The second approach is to look for constituencies of interest among the staff of the client who has contracted the evaluation.There have been consultations, but it is not clear what sort of constituencies each of the tested hypotheses have. There were some early intimations that some of the hypotheses that were selected are not very understandable. That is clearly an important issue, potentially limiting the usage of the evaluation findings.

The third approach is an inductive search, using QCA or other software, for configurations of conditions associated with an outcome that have both high level of consistency (i.e. they are always associated with the presence (or the absence ) of an outcome) and  coverage (i.e. they apply to a large proportion of the outcomes of interest). In their barest form these configurations can be be considered as hypotheses. I was surprised to find that this approach had not been used, or at least reported on, in the evaluation report I read. If it had been used but no potentially useful configurations found then this should have been reported (as a fact, not a fault).

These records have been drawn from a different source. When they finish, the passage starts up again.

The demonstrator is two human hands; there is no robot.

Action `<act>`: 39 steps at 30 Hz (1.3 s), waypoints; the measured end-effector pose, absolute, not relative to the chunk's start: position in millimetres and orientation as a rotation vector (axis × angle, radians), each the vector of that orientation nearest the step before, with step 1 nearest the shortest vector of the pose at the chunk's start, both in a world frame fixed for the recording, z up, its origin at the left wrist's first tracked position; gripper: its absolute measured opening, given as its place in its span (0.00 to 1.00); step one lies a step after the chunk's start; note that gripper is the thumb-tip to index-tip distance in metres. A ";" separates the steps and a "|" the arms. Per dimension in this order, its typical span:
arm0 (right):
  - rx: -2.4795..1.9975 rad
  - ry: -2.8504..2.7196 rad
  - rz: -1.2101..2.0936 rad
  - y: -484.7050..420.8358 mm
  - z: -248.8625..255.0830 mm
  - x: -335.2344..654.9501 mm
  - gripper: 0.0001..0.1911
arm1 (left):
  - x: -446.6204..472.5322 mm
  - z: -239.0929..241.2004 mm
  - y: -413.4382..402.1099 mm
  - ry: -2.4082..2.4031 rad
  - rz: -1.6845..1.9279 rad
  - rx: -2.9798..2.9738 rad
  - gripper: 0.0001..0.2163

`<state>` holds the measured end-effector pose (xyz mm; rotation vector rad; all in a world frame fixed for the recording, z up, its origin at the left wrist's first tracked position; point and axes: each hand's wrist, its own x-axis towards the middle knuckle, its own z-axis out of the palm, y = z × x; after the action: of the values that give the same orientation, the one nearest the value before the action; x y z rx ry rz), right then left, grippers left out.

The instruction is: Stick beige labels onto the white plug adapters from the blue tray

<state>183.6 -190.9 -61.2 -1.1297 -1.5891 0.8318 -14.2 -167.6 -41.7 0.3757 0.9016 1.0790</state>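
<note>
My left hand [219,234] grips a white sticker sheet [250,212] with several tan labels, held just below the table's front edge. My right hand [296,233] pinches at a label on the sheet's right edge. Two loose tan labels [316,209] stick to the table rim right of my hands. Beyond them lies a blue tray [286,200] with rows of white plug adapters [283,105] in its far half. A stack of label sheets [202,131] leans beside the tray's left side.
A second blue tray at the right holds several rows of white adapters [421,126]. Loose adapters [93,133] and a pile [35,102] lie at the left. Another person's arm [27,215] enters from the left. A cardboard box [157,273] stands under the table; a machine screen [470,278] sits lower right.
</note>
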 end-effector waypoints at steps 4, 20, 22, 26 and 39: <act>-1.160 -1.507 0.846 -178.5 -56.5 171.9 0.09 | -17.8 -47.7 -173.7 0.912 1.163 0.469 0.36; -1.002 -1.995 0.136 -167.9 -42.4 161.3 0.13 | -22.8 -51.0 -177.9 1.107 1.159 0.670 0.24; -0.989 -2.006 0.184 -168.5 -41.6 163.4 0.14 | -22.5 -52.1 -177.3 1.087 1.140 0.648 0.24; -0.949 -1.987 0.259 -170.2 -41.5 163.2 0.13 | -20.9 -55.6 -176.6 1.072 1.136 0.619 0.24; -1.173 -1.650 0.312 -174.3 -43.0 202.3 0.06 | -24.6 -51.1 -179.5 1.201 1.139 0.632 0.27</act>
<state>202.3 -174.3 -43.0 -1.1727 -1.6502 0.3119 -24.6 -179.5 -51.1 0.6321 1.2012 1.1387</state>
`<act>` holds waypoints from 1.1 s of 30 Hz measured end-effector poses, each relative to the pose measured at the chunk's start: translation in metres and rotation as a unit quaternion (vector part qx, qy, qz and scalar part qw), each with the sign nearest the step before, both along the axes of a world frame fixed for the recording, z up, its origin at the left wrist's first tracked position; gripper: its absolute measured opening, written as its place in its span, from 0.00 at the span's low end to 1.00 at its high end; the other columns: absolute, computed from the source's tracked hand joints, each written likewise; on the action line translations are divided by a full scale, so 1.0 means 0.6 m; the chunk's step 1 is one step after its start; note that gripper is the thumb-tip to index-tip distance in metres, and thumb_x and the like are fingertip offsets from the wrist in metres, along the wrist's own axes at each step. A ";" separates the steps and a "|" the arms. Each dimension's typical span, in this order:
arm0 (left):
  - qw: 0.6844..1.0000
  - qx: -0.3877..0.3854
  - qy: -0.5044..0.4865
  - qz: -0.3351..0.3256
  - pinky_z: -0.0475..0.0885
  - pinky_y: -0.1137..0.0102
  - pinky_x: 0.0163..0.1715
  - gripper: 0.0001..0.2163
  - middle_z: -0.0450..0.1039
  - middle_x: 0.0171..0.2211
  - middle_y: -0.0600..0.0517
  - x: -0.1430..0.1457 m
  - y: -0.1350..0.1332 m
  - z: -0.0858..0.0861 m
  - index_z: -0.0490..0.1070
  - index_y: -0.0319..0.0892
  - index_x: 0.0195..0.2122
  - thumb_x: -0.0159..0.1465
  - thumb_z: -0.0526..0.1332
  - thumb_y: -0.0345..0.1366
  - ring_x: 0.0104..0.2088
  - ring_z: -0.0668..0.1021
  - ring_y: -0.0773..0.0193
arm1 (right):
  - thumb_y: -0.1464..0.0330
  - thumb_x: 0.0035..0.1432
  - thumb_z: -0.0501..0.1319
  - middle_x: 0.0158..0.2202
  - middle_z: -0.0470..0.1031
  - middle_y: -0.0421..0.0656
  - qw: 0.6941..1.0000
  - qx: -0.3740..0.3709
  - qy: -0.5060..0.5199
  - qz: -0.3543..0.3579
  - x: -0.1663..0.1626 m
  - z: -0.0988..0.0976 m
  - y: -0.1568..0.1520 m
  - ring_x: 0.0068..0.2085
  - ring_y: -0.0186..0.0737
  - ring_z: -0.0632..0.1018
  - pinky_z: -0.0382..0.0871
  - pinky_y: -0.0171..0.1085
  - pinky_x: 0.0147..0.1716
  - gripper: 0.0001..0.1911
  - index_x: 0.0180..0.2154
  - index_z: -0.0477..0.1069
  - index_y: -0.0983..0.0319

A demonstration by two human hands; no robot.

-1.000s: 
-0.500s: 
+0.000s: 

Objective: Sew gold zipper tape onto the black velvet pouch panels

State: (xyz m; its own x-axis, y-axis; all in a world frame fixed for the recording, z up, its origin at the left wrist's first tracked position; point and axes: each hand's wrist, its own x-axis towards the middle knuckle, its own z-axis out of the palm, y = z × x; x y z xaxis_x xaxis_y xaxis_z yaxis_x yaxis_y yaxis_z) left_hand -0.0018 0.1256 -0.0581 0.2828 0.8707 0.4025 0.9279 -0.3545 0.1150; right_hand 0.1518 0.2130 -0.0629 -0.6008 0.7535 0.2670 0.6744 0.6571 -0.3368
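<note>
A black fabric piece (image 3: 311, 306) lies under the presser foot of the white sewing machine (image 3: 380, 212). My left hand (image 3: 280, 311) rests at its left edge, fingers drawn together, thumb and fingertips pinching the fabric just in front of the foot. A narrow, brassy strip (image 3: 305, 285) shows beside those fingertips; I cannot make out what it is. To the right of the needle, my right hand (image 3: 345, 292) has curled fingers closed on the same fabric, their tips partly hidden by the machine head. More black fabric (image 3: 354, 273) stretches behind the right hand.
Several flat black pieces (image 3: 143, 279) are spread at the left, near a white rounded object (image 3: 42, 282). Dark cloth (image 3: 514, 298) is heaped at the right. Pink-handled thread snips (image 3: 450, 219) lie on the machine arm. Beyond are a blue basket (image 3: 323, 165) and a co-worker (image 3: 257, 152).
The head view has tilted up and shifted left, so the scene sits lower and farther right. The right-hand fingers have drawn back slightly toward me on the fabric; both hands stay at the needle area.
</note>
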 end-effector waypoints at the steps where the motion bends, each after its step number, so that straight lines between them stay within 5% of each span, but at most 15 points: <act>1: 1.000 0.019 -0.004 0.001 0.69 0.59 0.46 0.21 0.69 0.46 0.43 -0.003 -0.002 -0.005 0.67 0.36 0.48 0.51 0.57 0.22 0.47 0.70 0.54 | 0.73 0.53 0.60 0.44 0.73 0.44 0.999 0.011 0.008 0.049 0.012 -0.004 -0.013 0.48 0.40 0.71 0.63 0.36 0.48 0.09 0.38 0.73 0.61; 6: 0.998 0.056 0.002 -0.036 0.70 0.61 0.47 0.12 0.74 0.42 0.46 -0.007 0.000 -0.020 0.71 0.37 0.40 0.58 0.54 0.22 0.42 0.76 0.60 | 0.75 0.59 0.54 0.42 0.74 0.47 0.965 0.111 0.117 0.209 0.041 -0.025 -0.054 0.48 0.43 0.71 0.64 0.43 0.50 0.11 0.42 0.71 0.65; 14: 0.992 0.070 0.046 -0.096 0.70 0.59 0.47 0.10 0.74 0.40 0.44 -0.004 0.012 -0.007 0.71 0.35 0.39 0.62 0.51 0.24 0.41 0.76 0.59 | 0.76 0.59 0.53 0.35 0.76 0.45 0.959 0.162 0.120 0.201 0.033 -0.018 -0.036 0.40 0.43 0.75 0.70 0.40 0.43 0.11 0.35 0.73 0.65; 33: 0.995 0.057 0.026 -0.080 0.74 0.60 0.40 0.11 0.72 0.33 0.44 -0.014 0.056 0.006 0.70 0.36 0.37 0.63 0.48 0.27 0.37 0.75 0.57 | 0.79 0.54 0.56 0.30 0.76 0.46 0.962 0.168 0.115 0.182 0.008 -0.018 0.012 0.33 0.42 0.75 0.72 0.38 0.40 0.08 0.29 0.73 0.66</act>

Somewhat incidentally, I have been playing around with the design of an Excel worksheet and managed to build in a set of formula for automatically testing how well different configurations of conditions of particular interest (aka hypotheses) account for a set of outcomes of interest, for a given data set. The tests involve measures taken from QCA (consistency and coverage, as above) and from machine learning practice (known as a Confusion Matrix). This set-up provides an opportunity to do some quick filtering of a larger number of hypotheses than an evaluation team might initially be willing to consider (i.e. the 6 above). It would not be as efficient a search as the QCA algorithm, but it would however be a search that could be directed according to specific interest. Ideally this directed search process would identify configurations that are both necessary and sufficient (for more than a small minority of outcomes). A second best result would be those that are necessary but insufficient, or vice versa. (I will elaborate on these possibilities and their measurement in another blog posting)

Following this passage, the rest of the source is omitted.